[[ Supplied information open ]]

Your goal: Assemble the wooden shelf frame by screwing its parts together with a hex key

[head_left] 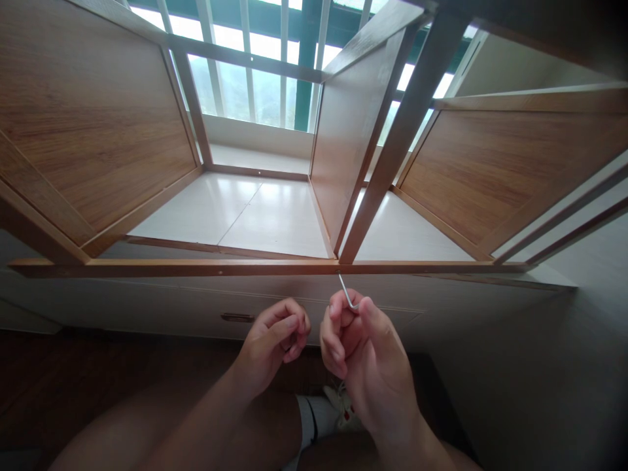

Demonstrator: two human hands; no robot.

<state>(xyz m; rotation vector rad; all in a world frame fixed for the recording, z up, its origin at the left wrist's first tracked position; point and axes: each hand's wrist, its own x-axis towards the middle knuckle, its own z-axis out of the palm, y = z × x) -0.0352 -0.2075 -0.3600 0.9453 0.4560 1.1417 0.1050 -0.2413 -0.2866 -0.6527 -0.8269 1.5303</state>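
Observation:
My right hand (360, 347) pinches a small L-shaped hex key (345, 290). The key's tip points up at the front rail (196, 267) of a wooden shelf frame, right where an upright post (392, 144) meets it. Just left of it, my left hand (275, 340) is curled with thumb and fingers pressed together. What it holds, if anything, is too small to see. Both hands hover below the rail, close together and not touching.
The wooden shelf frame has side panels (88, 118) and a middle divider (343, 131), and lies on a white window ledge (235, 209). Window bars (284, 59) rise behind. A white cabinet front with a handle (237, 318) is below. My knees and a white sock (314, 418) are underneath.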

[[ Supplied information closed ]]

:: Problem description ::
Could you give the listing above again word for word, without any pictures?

:: Expected answer ::
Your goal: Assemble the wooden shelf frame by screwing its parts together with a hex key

[head_left] 

Demonstrator: two human hands; no robot.

<state>(xyz m; rotation vector rad; all in a world frame fixed for the recording, z up, its origin at the left wrist's first tracked position; point and axes: each hand's wrist, its own x-axis towards the middle knuckle, its own z-axis out of the palm, y = z × x) -0.0352 -0.2075 -0.3600 0.9453 0.4560 1.1417 0.1050 -0.2413 -0.2866 -0.6527 -0.8269 1.5303</state>
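Observation:
My right hand (360, 347) pinches a small L-shaped hex key (345, 290). The key's tip points up at the front rail (196, 267) of a wooden shelf frame, right where an upright post (392, 144) meets it. Just left of it, my left hand (275, 340) is curled with thumb and fingers pressed together. What it holds, if anything, is too small to see. Both hands hover below the rail, close together and not touching.
The wooden shelf frame has side panels (88, 118) and a middle divider (343, 131), and lies on a white window ledge (235, 209). Window bars (284, 59) rise behind. A white cabinet front with a handle (237, 318) is below. My knees and a white sock (314, 418) are underneath.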

There is nothing more to this answer.